» **WHAT THE EXERCISE ASKS**
Wherever the listing holds a picture, leave it out, and copy the remainder exactly.

» **MATERIAL PROVIDED**
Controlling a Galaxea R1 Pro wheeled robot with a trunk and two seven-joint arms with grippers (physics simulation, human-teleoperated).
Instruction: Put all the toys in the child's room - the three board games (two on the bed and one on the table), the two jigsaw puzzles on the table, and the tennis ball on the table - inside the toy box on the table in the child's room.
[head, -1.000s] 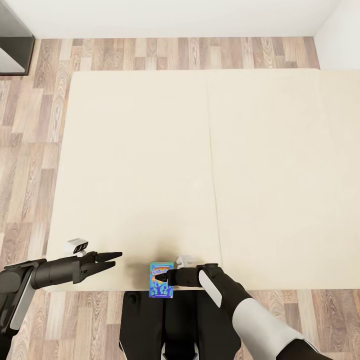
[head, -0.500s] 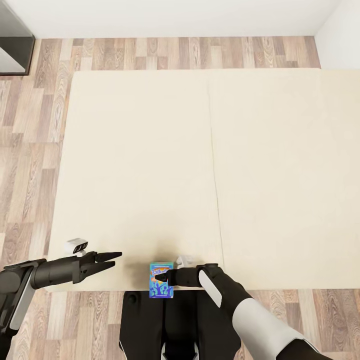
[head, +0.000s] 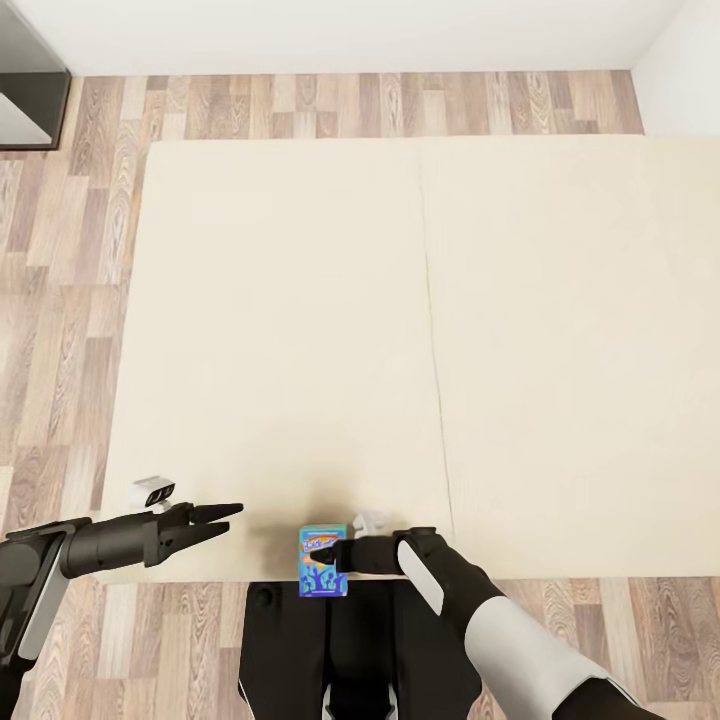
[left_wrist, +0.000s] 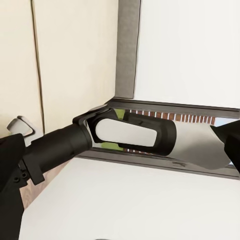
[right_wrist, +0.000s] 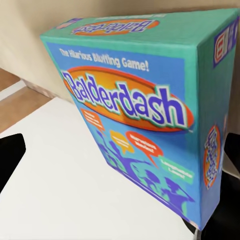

» **EXERCISE RESPONSE**
Controlling a Galaxea R1 Pro wheeled robot with a trunk and two seven-joint arms with grippers (physics simulation, human-teleoperated).
Instruction: Put all the toys in the child's room - the three board games (two on the bed and one on the table), the two jigsaw puzzles on the table, and the tennis ball on the table - inside the toy box on the table in the child's room.
[head, -1.000s] 
[head, -0.500s] 
[head, +0.000s] 
[left_wrist, +0.000s] 
[right_wrist, +0.000s] 

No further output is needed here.